- Active: 1944–1945
- Country: Germany
- Branch: German Army
- Type: Volksgrenadier
- Size: Division
- Engagements: World War II Siegfried Line campaign; Operation Nordwind; Western Allied invasion of Germany; ;

Commanders
- Notable commanders: Johannes Bruhn

= 553rd Volksgrenadier Division =

The 553rd Volksgrenadier Division (553. Volksgrenadier-Division) was a volksgrenadier division of the German Army during World War II that fought entirely on the Western Front.

Sent to stop the Allied advance from Paris to the Rhine in September 1944, it was nearly encircled and destroyed twice in northeastern France: first at Nancy and then at the Saverne Gap. After being rebuilt, in January 1945 it participated in Operation Nordwind, the southern counterpart of the German offensive that became known as the Battle of the Bulge. It captured a bridgehead on the Rhine and elements of the 553rd took part in destroying two American battalions from the U.S. 12th Armored Division at the village of Herrlisheim, along with the 10th SS Panzer Division Frundsberg. After the operation was called off in late January, the 553rd was withdrawn from the front and remained in the Army Group G reserve until the German surrender in May 1945.

==Background==
After the Wehrmacht took heavy casualties among infantry divisions in the summer of 1944, they started organizing volksgrenadier ("people's grenadier") divisions, which were new infantry divisions with less manpower and equipment, along with a new title to raise morale. Adolf Hitler came up with the name, with volk appealing to German nationalism and grenadier referring to German military traditions. These had fewer soldiers and less heavy equipment than normal infantry divisions, but more automatic weapons (such as the Sturmgewehr 44) and anti-tank weapons (Panzerfaust and Panzerschreck). They also had a shortage of motorized vehicles, relying primarily on horses and to a lesser extent on bicycles. The volksgrenadier formations were put together with young and old conscripts, security troops, former personnel of the Luftwaffe and Kriegsmarine, and, in some cases, they were combined with surviving members of infantry divisions that had been destroyed. The latter received the numbers of the infantry divisions they were combined with, as Hitler wanted to preserve their history, while those that were completely new were generally given a number in the 500 series. Heinrich Himmler and the SS were responsible for overseeing the training of these units, though they remained part of the Wehrmacht.

==History==
===Battle of Nancy===
It was created as the 553rd Grenadier Division at the Münsingen training ground from the mobilization wave of July 1944, and was renamed the 553rd Volksgrenadier Division on 9 October 1944. As of early September, when George Patton's U.S. Third Army was preparing to invade Saarland from northeastern France, the 553rd arrived in Saarbrücken as one of the divisions sent to help stop the Allied advance from Paris to the Rhine. In the first days of September the division, along with the 3rd and 15th Panzergrenadier divisions and the 559th Volksgrenadier Division, were assembled in western Germany.

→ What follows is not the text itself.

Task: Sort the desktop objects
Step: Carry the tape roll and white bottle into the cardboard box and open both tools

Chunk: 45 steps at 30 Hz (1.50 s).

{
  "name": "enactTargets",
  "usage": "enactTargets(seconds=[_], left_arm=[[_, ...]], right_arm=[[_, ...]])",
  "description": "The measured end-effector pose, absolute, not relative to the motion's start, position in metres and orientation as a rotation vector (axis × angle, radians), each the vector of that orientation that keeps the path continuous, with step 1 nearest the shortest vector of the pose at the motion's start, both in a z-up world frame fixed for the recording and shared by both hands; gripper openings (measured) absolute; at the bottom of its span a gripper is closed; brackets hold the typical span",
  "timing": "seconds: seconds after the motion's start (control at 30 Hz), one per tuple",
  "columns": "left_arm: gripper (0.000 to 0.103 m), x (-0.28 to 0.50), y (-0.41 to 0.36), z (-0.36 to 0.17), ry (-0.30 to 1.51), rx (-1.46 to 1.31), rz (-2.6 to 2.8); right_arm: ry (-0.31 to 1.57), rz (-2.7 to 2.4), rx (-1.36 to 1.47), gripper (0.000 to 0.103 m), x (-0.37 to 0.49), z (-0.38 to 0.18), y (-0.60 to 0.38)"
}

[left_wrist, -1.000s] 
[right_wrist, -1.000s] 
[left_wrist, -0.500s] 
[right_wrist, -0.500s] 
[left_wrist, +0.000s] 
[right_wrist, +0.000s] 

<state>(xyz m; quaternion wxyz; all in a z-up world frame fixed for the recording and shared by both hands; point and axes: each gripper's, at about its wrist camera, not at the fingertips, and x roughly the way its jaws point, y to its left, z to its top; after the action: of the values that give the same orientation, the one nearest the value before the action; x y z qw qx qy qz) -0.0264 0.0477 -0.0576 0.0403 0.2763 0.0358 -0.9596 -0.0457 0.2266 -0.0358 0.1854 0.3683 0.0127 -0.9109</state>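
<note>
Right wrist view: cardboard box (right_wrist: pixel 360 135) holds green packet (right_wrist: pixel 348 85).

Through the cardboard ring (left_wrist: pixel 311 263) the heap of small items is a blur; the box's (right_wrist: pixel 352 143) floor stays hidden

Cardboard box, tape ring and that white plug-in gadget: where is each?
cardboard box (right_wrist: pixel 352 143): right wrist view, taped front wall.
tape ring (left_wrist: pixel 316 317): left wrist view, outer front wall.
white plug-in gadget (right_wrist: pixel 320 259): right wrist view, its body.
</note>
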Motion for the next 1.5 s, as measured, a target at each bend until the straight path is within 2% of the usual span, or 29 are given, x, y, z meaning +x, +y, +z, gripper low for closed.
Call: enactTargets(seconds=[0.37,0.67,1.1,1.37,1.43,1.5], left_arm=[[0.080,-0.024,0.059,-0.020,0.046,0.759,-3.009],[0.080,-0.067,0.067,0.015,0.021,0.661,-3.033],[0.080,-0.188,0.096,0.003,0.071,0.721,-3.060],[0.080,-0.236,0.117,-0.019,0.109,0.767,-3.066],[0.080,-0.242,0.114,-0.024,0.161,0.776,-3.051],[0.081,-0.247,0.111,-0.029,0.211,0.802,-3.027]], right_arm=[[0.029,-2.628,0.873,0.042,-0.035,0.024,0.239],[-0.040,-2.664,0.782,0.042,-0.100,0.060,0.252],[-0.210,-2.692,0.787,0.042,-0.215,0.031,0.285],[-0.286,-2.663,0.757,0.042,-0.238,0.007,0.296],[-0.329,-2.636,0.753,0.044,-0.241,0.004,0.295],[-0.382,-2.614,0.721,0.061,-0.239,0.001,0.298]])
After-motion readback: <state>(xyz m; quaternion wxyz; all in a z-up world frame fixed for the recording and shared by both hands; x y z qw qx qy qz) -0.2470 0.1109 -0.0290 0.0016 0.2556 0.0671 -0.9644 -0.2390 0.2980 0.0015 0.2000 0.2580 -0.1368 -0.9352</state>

After this they entered France, where the 553rd fought against the forward units of the U.S. Third Army in the area in and around Nancy. In mid-September Patton's Third Army began its advance, and the 553rd Grenadier was ordered by German commanders to hold the Moselle river bridgeheads near the city and Nancy itself at all costs. A Luftwaffe field regiment from the 1st Parachute Army was also assigned to the 553rd for the defense of the city itself, while on their flanks, the 3rd Panzergrenadier Division was holding the riverbank north of Nancy and elements of the 15th Panzergrenadier were holding the south. The American XII Corps began crossing the Moselle river to the north of Nancy with its 80th Infantry Division and to the south with the 35th Infantry, before using the 4th Armored Division to exploit the breakthrough.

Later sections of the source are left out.